I don't understand why, at BPCS LX version, Infor still recommend
65535. QCCSID value of 65535 is for backward compatibility for
applications that were written prior to CCSIDs being introduced (pre
V3R1).

Sorry if this is a duplicate; tried before I subscribed

Not sure what the QCCSID is relevant to in their claim; for
anything really, since that is only the highest level of all
possible sources for CCSID value resolution.
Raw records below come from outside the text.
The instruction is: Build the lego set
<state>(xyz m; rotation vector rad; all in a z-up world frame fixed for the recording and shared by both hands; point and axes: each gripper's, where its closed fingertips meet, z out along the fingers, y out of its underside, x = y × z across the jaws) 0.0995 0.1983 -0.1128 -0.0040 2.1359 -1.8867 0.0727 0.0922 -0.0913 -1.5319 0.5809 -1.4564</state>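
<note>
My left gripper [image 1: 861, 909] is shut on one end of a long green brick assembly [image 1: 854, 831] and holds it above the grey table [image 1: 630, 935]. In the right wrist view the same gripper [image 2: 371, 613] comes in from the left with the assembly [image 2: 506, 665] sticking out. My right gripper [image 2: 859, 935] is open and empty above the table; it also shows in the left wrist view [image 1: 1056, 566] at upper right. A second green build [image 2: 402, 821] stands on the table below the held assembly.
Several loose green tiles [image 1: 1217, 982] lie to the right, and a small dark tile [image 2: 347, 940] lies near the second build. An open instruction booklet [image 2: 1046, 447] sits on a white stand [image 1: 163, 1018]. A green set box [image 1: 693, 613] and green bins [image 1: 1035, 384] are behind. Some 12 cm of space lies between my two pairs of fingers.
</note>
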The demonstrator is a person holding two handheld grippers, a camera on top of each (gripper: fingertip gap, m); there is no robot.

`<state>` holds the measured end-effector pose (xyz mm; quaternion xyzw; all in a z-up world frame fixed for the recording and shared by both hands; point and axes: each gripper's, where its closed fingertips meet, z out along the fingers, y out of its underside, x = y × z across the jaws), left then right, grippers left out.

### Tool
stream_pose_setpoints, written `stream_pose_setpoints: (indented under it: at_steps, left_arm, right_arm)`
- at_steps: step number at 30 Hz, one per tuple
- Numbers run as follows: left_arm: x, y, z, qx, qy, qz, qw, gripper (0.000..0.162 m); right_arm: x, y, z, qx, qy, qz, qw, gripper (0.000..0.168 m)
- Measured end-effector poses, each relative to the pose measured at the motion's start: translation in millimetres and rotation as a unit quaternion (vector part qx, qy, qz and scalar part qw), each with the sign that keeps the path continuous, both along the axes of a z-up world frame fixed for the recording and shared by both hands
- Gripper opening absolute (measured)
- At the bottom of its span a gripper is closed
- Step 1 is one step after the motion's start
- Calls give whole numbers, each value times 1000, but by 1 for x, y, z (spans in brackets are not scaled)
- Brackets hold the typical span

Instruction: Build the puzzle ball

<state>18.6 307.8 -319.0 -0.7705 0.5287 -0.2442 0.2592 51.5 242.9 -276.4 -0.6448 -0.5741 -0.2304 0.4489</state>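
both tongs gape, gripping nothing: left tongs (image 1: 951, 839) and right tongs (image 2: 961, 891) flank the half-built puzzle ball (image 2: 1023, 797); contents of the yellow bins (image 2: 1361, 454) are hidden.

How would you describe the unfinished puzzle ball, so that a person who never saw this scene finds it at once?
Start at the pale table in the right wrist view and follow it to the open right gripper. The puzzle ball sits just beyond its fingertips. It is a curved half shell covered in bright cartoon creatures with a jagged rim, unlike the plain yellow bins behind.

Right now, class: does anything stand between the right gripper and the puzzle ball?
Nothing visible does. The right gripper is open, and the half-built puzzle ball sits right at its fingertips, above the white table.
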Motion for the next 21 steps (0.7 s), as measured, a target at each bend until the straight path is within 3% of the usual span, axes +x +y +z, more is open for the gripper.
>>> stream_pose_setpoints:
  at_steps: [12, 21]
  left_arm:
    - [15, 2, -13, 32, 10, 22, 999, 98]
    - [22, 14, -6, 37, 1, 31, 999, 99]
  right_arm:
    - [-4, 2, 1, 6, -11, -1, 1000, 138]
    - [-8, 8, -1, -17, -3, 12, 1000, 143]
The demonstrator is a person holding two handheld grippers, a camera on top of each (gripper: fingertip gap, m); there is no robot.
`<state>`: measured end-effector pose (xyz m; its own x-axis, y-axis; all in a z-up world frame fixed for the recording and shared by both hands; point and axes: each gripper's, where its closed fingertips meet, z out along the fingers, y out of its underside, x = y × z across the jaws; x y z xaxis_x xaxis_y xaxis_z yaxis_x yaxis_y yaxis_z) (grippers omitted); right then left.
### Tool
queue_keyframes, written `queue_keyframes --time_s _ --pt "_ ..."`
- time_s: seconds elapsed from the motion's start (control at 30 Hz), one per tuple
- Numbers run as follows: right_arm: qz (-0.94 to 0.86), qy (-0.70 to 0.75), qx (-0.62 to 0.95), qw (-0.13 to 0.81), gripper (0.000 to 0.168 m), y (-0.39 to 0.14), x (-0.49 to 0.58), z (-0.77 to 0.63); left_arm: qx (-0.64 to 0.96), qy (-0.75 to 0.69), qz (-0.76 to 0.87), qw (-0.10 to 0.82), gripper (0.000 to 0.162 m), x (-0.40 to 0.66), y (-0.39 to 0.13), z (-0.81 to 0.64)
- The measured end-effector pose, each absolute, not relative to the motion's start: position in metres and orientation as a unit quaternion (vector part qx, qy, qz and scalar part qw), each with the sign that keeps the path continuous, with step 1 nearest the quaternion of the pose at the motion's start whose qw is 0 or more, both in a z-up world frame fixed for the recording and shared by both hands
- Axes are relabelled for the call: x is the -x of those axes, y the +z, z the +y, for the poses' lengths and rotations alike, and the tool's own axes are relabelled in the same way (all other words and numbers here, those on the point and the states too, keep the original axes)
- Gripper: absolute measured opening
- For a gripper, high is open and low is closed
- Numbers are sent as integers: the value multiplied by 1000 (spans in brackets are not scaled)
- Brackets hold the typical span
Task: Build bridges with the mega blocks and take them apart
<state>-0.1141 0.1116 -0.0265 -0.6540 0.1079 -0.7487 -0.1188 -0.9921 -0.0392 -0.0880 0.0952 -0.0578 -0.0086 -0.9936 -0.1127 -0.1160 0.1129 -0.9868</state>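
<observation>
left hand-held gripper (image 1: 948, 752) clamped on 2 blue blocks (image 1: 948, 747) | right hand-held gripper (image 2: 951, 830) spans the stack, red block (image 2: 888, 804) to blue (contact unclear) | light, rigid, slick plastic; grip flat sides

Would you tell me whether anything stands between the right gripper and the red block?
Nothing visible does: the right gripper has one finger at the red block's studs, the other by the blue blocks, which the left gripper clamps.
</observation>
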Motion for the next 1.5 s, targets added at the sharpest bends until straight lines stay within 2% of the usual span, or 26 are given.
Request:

What do they say about
setting each user profile to have language specific settings
*including* CCSID? The CCSID of course can be set even for any job.
Are the QLANGID or each user\job LANGID at least being set
correctly, to establish the /job default CCSID/ if the CCSID
resolution down to the job remains 65535?

Perhaps what they really intend, is that some user profile for
the product, according to some work management established for that
user & job(s) must remain CCSID(*HEX). Perhaps they /assume/ that
with QCCSID set to 65535, that means /system profiles/ would be
affected similarly to what I allude for their own profile; e.g. if a
user & job setup requires CCSID(*HEX), but instead of their own
profile, some system profile like QUSER which by default resolves
from QCCSID due to CCSID(*SYSVAL)? Perhaps the true intent of their
recommendation has no bearing whatsoever on what any individual
users can nor should have, in their profiles or jobs.? If so, then
even honoring their recommendation of keeping QCCSID=65535, the
users can still benefit from proper CCSID translations because their
user profiles can be used establish their language specific settings.